● **Your objective**
Each image should be skipped while the records are restated word for word.

+++ The data +++

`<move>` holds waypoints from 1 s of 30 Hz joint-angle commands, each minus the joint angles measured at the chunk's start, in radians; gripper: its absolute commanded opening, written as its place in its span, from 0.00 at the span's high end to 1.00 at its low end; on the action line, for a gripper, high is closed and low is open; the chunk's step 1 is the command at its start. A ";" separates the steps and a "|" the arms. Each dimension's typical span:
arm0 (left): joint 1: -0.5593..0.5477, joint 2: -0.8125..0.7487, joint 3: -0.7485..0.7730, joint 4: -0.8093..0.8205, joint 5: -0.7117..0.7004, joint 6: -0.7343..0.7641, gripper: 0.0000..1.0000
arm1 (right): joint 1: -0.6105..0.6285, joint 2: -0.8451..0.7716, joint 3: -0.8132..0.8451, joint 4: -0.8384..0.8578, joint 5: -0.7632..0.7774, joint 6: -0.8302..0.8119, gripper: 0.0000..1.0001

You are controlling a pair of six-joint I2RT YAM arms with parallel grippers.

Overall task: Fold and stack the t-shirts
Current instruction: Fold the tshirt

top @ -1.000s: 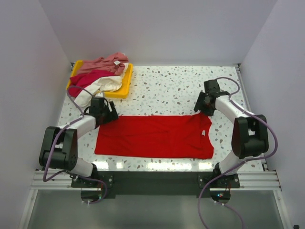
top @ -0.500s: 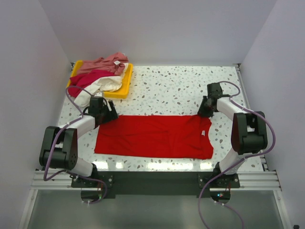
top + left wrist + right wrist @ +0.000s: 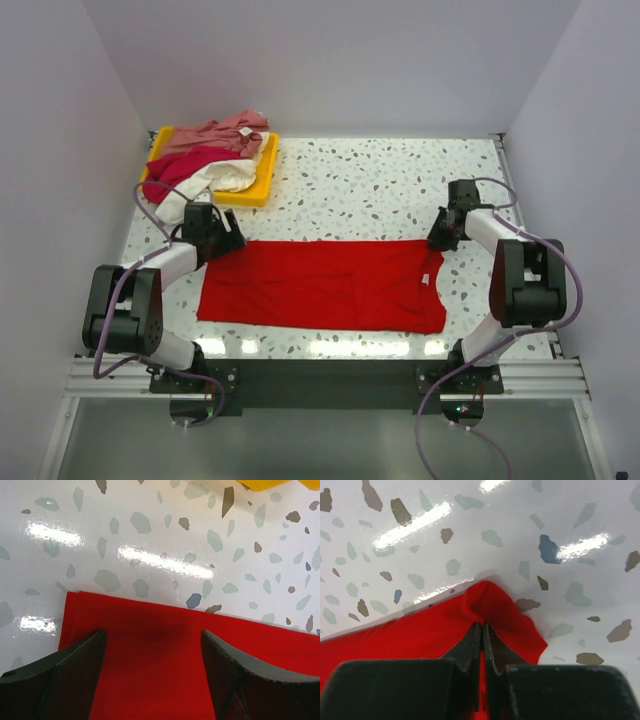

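A bright red t-shirt [image 3: 325,285] lies folded into a long flat band across the near half of the table. My right gripper [image 3: 482,626] is shut on the red t-shirt's far right corner [image 3: 492,602], and the cloth bunches up at the fingertips. In the top view that right gripper [image 3: 441,238] sits at the band's upper right end. My left gripper [image 3: 152,635] stands open over the far left corner [image 3: 80,605], one finger [image 3: 60,675] on each side above the cloth. From above, the left gripper [image 3: 222,243] is at the band's upper left end. More t-shirts [image 3: 205,160], pink, crimson and cream, lie heaped at the back left.
A shallow yellow tray [image 3: 258,180] at the back left holds the heap, and a cream shirt [image 3: 185,195] spills over its near edge toward my left arm. White walls close the table on three sides. Speckled tabletop [image 3: 370,185] stretches behind the red band.
My right gripper has moved right and down onto the red shirt's far right corner and closed on it. The left gripper has stayed open at the left corner.
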 commanded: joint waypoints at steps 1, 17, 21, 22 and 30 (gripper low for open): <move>0.024 0.023 -0.025 -0.012 -0.013 0.011 0.19 | -0.049 -0.064 -0.024 -0.001 0.008 -0.021 0.97; 0.026 -0.003 -0.021 -0.038 -0.024 0.011 0.20 | -0.078 0.022 -0.018 0.013 -0.019 -0.038 0.84; 0.022 -0.056 -0.012 -0.081 -0.050 0.008 0.20 | -0.081 0.006 -0.015 0.007 -0.019 -0.039 0.61; 0.021 -0.085 -0.009 -0.088 -0.053 0.006 0.19 | -0.080 -0.012 -0.015 0.004 -0.019 -0.041 0.57; -0.085 -0.219 0.033 -0.199 -0.170 -0.020 0.19 | -0.049 -0.223 -0.035 -0.025 0.005 -0.056 0.28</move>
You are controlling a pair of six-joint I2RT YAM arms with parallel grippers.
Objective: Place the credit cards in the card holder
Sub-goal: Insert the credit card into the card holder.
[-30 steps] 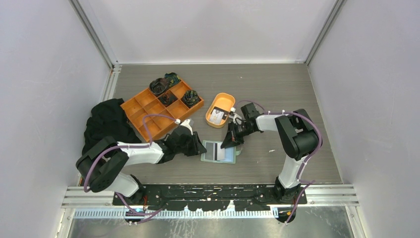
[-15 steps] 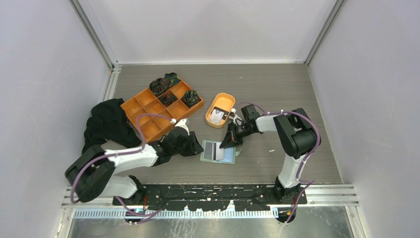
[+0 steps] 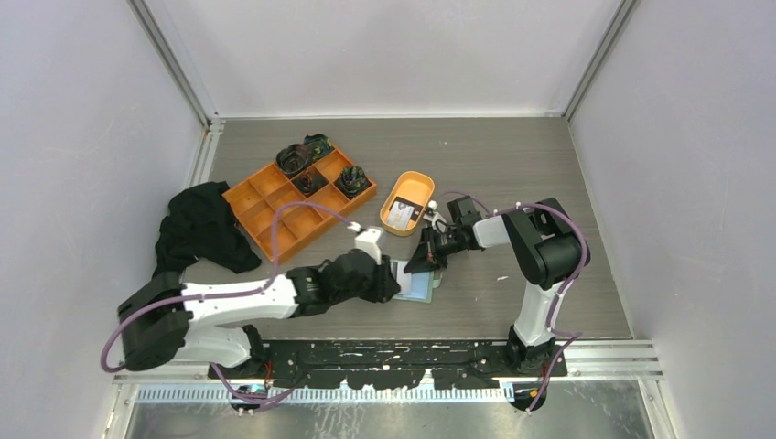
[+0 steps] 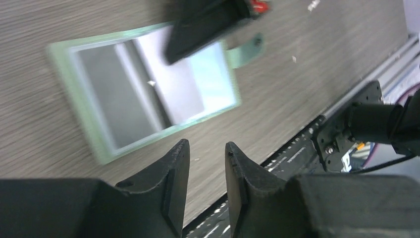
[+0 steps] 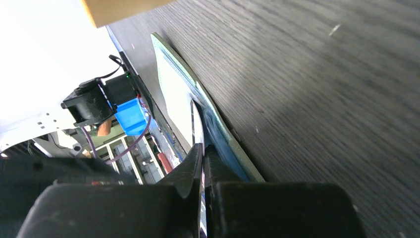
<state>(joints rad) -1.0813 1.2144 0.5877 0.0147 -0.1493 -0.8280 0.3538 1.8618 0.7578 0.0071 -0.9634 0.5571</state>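
Note:
The card holder [image 3: 423, 289] lies open on the table, sage green with glossy pockets [image 4: 143, 94]. My right gripper [image 3: 424, 260] reaches down onto its upper right part, shut on a thin pale credit card [image 5: 197, 124] seen edge-on against the wallet's inner side [image 5: 220, 131]. In the left wrist view that card [image 4: 181, 87] lies over the wallet's middle under the right arm's black fingers [image 4: 203, 25]. My left gripper [image 4: 207, 146] hovers over the holder's left half [image 3: 393, 276], open with nothing between its fingers. Another credit card [image 3: 399, 216] rests in the oval orange dish [image 3: 418, 180].
An orange compartment tray [image 3: 274, 197] holding dark bundles stands at the back left. A black cloth [image 3: 197, 229] lies to its left. The table's near rail [image 4: 346, 99] runs close below the wallet.
My left arm has swung right and now covers the card holder's left half. The right gripper has stayed at the wallet, still shut on the card.

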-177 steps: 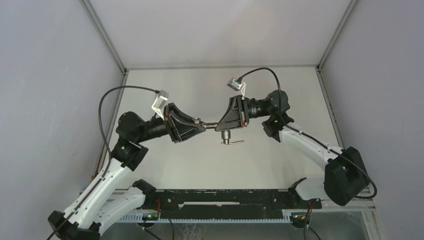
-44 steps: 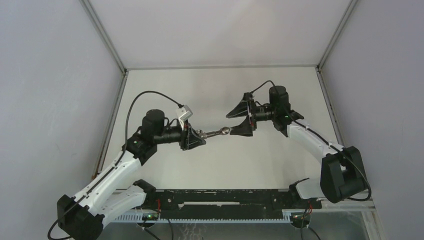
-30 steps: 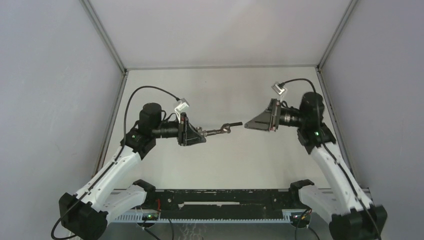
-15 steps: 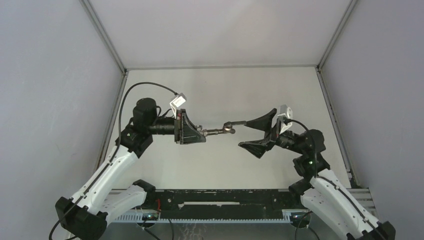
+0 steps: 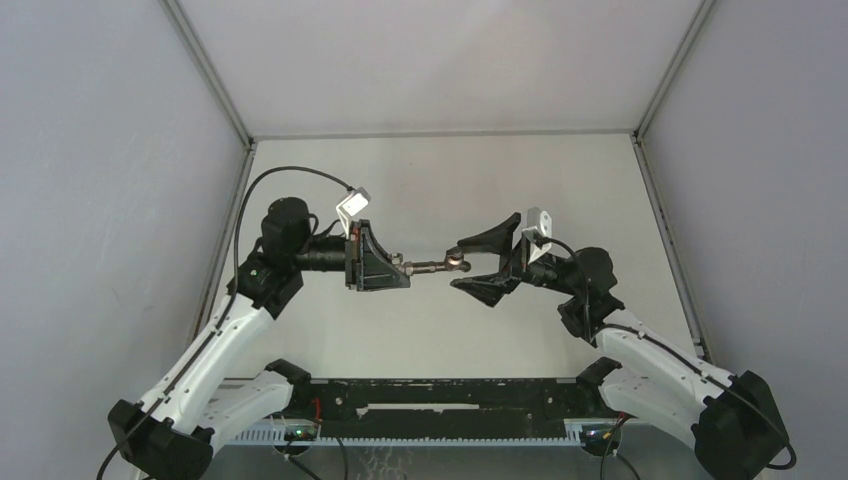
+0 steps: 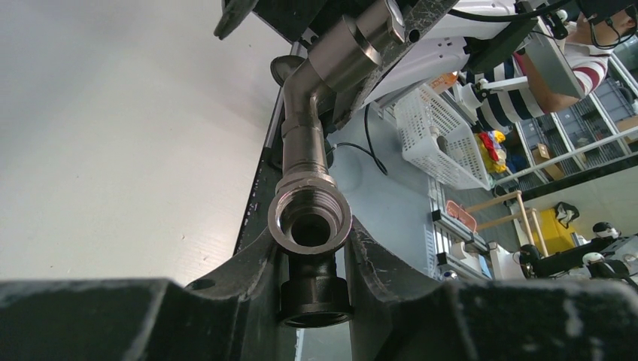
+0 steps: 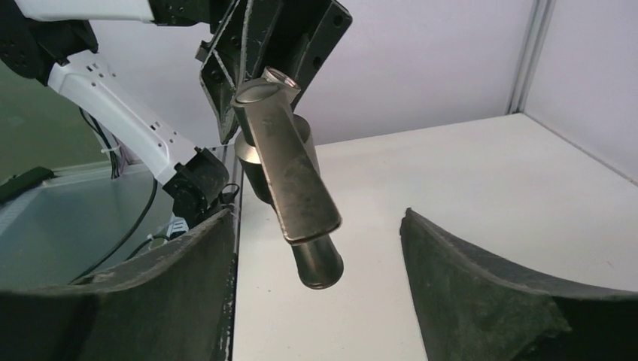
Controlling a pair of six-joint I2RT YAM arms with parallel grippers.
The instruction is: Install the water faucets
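Note:
The grey metal water faucet (image 5: 432, 265) hangs level above the table, its stem and stubby fitting joined in one piece. My left gripper (image 5: 403, 270) is shut on the threaded fitting (image 6: 309, 219), and the stem (image 6: 305, 128) runs away from the fingers. My right gripper (image 5: 453, 266) is open, with one finger on each side of the faucet's free end. In the right wrist view the flat lever handle (image 7: 290, 169) and the round spout end (image 7: 317, 267) hang between the wide-apart fingers (image 7: 466, 278) without touching them.
The white table (image 5: 440, 180) lies under both arms, with grey walls at the back and sides. A black rail (image 5: 440, 395) runs along the near edge between the arm bases.
The right arm swung away from the faucet, then came back lower and nearer. Its open jaws now straddle the faucet's free end. The left gripper kept its hold and shifted slightly.

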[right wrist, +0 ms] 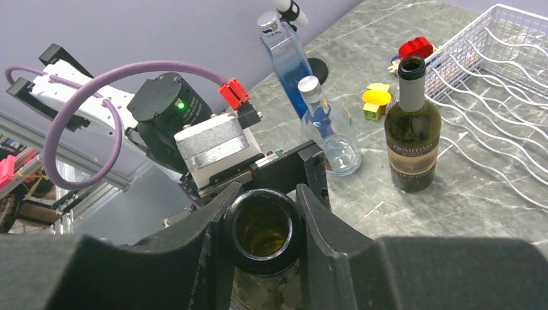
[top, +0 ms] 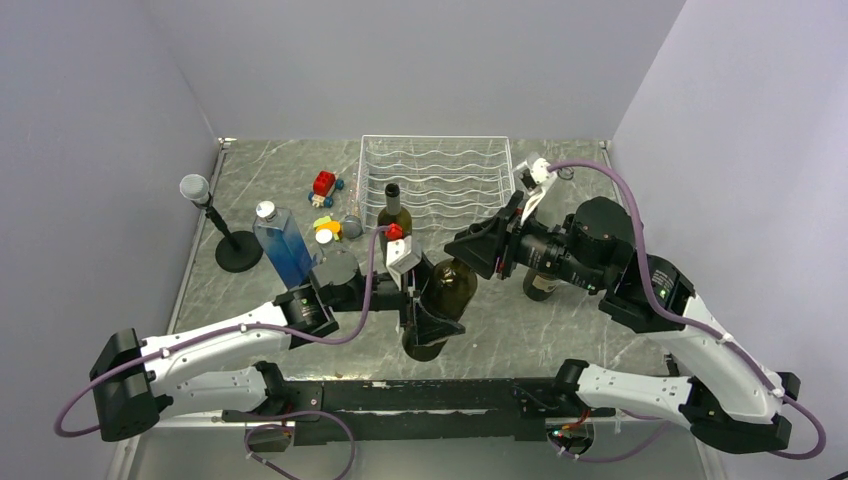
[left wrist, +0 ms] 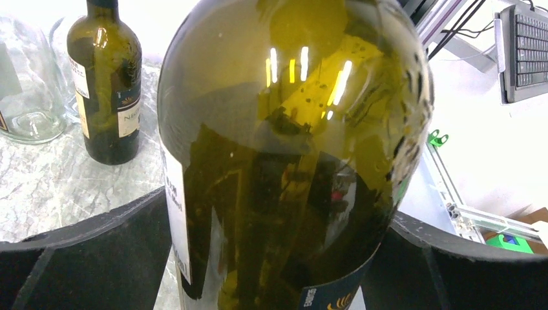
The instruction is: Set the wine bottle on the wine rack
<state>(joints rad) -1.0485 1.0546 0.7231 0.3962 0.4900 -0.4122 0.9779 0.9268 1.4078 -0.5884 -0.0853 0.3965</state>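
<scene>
Wine bottle (top: 452, 285): left gripper (left wrist: 274, 258); right gripper (right wrist: 262, 236) (neck)

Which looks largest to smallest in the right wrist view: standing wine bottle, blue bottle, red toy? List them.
Largest: standing wine bottle
Then blue bottle, farther away, so true size unsure
Smallest: red toy

The wine bottle (top: 452, 288) is dark olive-green glass with a pale label on its body and an open mouth. It is tilted over the near middle of the table (top: 530, 335), base toward the near edge and neck pointing far-right, apparently lifted clear of the surface. The wine rack (top: 440, 172) is a white wire rectangle with wavy cross-wires. It lies flat at the far edge, well apart from the bottle.
</scene>
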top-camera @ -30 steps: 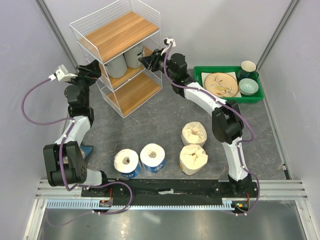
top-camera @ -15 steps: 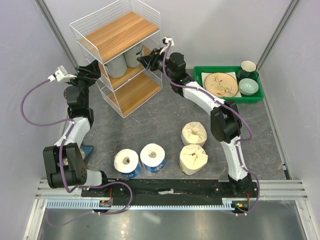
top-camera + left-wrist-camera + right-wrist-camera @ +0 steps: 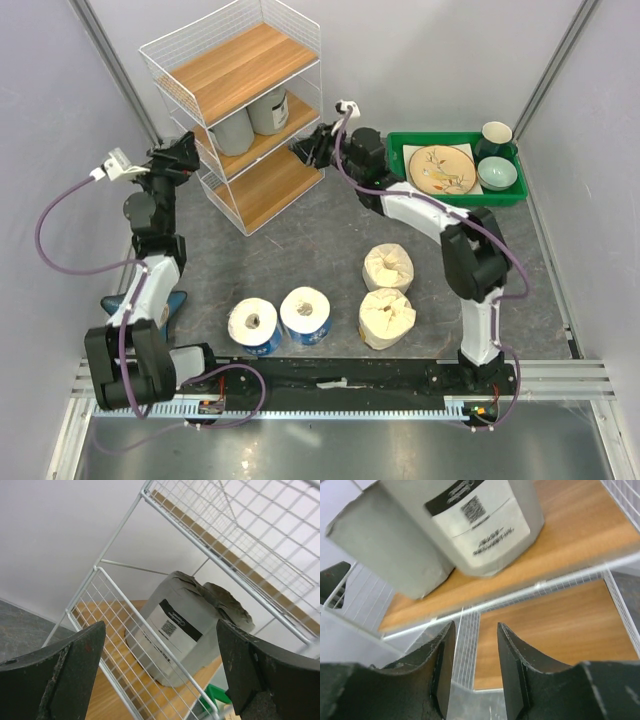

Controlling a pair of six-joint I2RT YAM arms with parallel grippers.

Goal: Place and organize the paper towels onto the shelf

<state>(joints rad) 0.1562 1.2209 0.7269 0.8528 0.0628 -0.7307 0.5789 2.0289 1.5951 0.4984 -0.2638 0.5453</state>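
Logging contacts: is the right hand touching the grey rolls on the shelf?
Apart. In the right wrist view the shelf edge separates the right hand from the grey rolls.

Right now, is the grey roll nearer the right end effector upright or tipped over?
Upright: the grey roll stands on end on the shelf's middle tier, beside the other grey roll.

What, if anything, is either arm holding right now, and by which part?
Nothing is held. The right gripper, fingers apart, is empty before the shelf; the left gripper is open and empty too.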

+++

● **Output of the task**
`<move>` holds waypoints from 1 s of 30 Hz joint-angle commands, each minus the joint angles measured at the chunk's start, in radians; gripper: its absolute commanded opening, written as its place in its span, from 0.00 at the span's high end to 1.00 at its low end; on the action line, for a gripper, high is closed and low is open; the chunk's step 1 is the command at its start. A ";" separates the steps and a "|" the arms. Each dimension's typical span:
arm0 (left): joint 1: -0.5593..0.5477, joint 2: -0.8125..0.7487, joint 3: -0.7485..0.7730, joint 4: -0.8093..0.8205, joint 5: -0.7117..0.7004, joint 6: -0.7343..0.7641, gripper: 0.0000..1.0000
arm1 (right): joint 1: -0.6105..0.6285, joint 2: -0.8451..0.7716, joint 3: -0.8132..0.8451, joint 4: -0.8384..0.8578, joint 5: -0.7632..0.7774, joint 6: -0.8302..0.8119, gripper: 0.0000..1.0001

You are controlling a pair of six-joint I2RT YAM arms with parallel grippers.

Overall task: Fold and stack the t-shirts
Current instruction: Fold the tshirt

top @ -1.000s: 
top @ -0.500s: 
top + left wrist + right wrist @ +0.000s: 

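A bright red t-shirt [image 3: 325,285] lies folded into a long flat band across the near half of the table. My right gripper [image 3: 482,626] is shut on the red t-shirt's far right corner [image 3: 492,602], and the cloth bunches up at the fingertips. In the top view that right gripper [image 3: 441,238] sits at the band's upper right end. My left gripper [image 3: 152,635] stands open over the far left corner [image 3: 80,605], one finger [image 3: 60,675] on each side above the cloth. From above, the left gripper [image 3: 222,243] is at the band's upper left end. More t-shirts [image 3: 205,160], pink, crimson and cream, lie heaped at the back left.
A shallow yellow tray [image 3: 258,180] at the back left holds the heap, and a cream shirt [image 3: 185,195] spills over its near edge toward my left arm. White walls close the table on three sides. Speckled tabletop [image 3: 370,185] stretches behind the red band.
My right gripper has moved right and down onto the red shirt's far right corner and closed on it. The left gripper has stayed open at the left corner.
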 commanded: joint waypoints at steps 1, 17, 21, 22 and 30 (gripper low for open): <move>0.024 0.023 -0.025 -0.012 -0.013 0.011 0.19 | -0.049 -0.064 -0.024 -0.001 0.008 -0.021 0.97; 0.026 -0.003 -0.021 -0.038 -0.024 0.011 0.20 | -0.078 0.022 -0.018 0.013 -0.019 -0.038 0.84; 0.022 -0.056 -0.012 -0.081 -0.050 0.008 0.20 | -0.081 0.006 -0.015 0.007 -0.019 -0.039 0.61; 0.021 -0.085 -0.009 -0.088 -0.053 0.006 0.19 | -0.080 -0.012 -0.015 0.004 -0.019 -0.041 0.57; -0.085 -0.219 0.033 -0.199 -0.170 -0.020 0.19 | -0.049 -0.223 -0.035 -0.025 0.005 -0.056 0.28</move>
You are controlling a pair of six-joint I2RT YAM arms with parallel grippers.
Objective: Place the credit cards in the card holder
Sub-goal: Insert the credit card into the card holder.
[-30 steps] 
[-15 steps] 
[+0 steps] 
[+0 steps] 
[+0 steps] 
<state>(joints rad) -1.0813 1.2144 0.5877 0.0147 -0.1493 -0.8280 0.3538 1.8618 0.7578 0.0071 -0.9634 0.5571</state>
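Note:
The card holder [image 3: 423, 289] lies open on the table, sage green with glossy pockets [image 4: 143, 94]. My right gripper [image 3: 424, 260] reaches down onto its upper right part, shut on a thin pale credit card [image 5: 197, 124] seen edge-on against the wallet's inner side [image 5: 220, 131]. In the left wrist view that card [image 4: 181, 87] lies over the wallet's middle under the right arm's black fingers [image 4: 203, 25]. My left gripper [image 4: 207, 146] hovers over the holder's left half [image 3: 393, 276], open with nothing between its fingers. Another credit card [image 3: 399, 216] rests in the oval orange dish [image 3: 418, 180].
An orange compartment tray [image 3: 274, 197] holding dark bundles stands at the back left. A black cloth [image 3: 197, 229] lies to its left. The table's near rail [image 4: 346, 99] runs close below the wallet.
My left arm has swung right and now covers the card holder's left half. The right gripper has stayed at the wallet, still shut on the card.
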
-177 steps: 
-44 steps: 
-30 steps: 
-15 steps: 
+0 steps: 
+0 steps: 
+0 steps: 
Controlling a pair of six-joint I2RT YAM arms with parallel grippers.
The instruction is: Install the water faucets
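Note:
The grey metal water faucet (image 5: 432, 265) hangs level above the table, its stem and stubby fitting joined in one piece. My left gripper (image 5: 403, 270) is shut on the threaded fitting (image 6: 309, 219), and the stem (image 6: 305, 128) runs away from the fingers. My right gripper (image 5: 453, 266) is open, with one finger on each side of the faucet's free end. In the right wrist view the flat lever handle (image 7: 290, 169) and the round spout end (image 7: 317, 267) hang between the wide-apart fingers (image 7: 466, 278) without touching them.
The white table (image 5: 440, 180) lies under both arms, with grey walls at the back and sides. A black rail (image 5: 440, 395) runs along the near edge between the arm bases.
The right arm swung away from the faucet, then came back lower and nearer. Its open jaws now straddle the faucet's free end. The left gripper kept its hold and shifted slightly.
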
[right wrist, +0 ms] 
[top, +0 ms] 
[left wrist, +0 ms] 
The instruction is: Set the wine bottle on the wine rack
<state>(joints rad) -1.0485 1.0546 0.7231 0.3962 0.4900 -0.4122 0.9779 0.9268 1.4078 -0.5884 -0.0853 0.3965</state>
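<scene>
Wine bottle (top: 452, 285): left gripper (left wrist: 274, 258); right gripper (right wrist: 262, 236) (neck)

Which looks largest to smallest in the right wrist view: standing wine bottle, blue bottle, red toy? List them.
Largest: standing wine bottle
Then blue bottle, farther away, so true size unsure
Smallest: red toy

The wine bottle (top: 452, 288) is dark olive-green glass with a pale label on its body and an open mouth. It is tilted over the near middle of the table (top: 530, 335), base toward the near edge and neck pointing far-right, apparently lifted clear of the surface. The wine rack (top: 440, 172) is a white wire rectangle with wavy cross-wires. It lies flat at the far edge, well apart from the bottle.
</scene>
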top-camera @ -30 steps: 
top-camera @ -15 steps: 
top-camera + left-wrist-camera + right-wrist-camera @ +0 steps: 

Controlling a pair of six-joint I2RT YAM arms with parallel grippers.

Goal: Place and organize the paper towels onto the shelf

<state>(joints rad) 0.1562 1.2209 0.7269 0.8528 0.0628 -0.7307 0.5789 2.0289 1.5951 0.4984 -0.2638 0.5453</state>
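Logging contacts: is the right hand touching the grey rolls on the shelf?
Apart. In the right wrist view the shelf edge separates the right hand from the grey rolls.

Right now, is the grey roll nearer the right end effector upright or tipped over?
Upright: the grey roll stands on end on the shelf's middle tier, beside the other grey roll.

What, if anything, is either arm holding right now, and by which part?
Nothing is held. The right gripper, fingers apart, is empty before the shelf; the left gripper is open and empty too.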

No further work remains on the exercise.